La volonté exprimée dans le discours qu’il a prononcé au lendemain de sa victoire d’aller vers davantage de multilatéralisme doit également être sujette à caution. S’il a dit « Nous nous entendrons avec tous les autres pays qui ont la volonté de s’entendre avec nous […] Nous chercherons des partenariats plutôt que des conflits », il ne faut tout de même pas oublier que lors de sa campagne, l’un des seuls enjeux de politique étrangère sur lequel il s’est exprimé clairement est l’accord signé avec l’Iran, un acquis diplomatique de l’administration Obama, qu’il a remis en question avec la véhémence qui le caractérise. De plus, alors qu’il n’est même pas encore en fonction, il a fait monter d’un cran les tensions avec la Chine en provoquant Pékin délibérément3. Comme pacifiste, on a déjà connu plus convaincant…
Les effets de Trump
Ainsi, ceux qui se réjouissent ou se consolent de son élection parce qu’il s’est profilé comme moins belliciste que sa concurrente Hillary Clinton devront peut-être bien vite déchanter par la confrontation de leurs illusions avec la réalité.
À contrario, ceux qui voient en lui « l’Hitler du XXIe siècle » sont également dans l’excès, car pour tenir sa majorité présidentielle au Congrès et au Sénat, il devra donner des gages à l’aile modérée de son parti. Il s’agirait plutôt d’un nouvel Orban (que Trump a en passant d’ores et déjà invité aux États-Unis4)… doté du bouton nucléaire !

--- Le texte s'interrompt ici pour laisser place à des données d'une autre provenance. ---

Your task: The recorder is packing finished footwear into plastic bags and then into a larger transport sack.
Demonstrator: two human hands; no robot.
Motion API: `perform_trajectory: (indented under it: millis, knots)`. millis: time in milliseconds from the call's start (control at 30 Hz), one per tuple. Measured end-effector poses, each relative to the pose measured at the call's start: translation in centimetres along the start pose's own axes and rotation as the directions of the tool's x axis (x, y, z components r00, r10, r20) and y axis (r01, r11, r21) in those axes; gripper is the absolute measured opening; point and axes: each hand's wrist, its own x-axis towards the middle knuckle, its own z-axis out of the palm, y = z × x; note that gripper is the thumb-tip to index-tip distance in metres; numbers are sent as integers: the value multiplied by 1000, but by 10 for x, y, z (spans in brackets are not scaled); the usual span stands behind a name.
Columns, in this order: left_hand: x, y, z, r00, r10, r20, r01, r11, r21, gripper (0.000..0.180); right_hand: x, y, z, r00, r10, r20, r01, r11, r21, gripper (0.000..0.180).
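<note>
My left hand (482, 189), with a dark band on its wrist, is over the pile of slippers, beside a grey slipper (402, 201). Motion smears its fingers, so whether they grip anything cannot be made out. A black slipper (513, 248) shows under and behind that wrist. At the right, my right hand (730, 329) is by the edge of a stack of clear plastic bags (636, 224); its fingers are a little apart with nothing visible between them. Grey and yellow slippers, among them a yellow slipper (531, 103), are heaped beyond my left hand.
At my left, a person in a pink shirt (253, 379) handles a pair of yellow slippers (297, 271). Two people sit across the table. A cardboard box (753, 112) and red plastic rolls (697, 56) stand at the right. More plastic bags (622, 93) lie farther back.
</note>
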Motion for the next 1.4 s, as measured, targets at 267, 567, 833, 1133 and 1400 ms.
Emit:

Pour nos démocraties, le danger le plus sérieux et le plus imminent incarné par Trump se trouve davantage dans l’encouragement à l’actuelle libération de la parole raciste que son accession au pouvoir suppose et permet. En effet, il sera de plus en plus compliqué de combattre les discours xénophobes de quidams s’exprimant dans la rue ou sur les réseaux sociaux puisqu’en définitive, ils ne feront que reprendre à leur compte la logorrhée verbale haineuse de l’homme appelé à assumer le « leadeurship du monde libre ».
- [La Libre Belgique)>http://bit.ly/2gfv9yY], 6 mai 2016.
- Eisenhower D. E., Farewell adress, 17 janvier 1961.
- Le Soir, 5 décembre 2016.
- 7 sur 7, 25 novembre 2016.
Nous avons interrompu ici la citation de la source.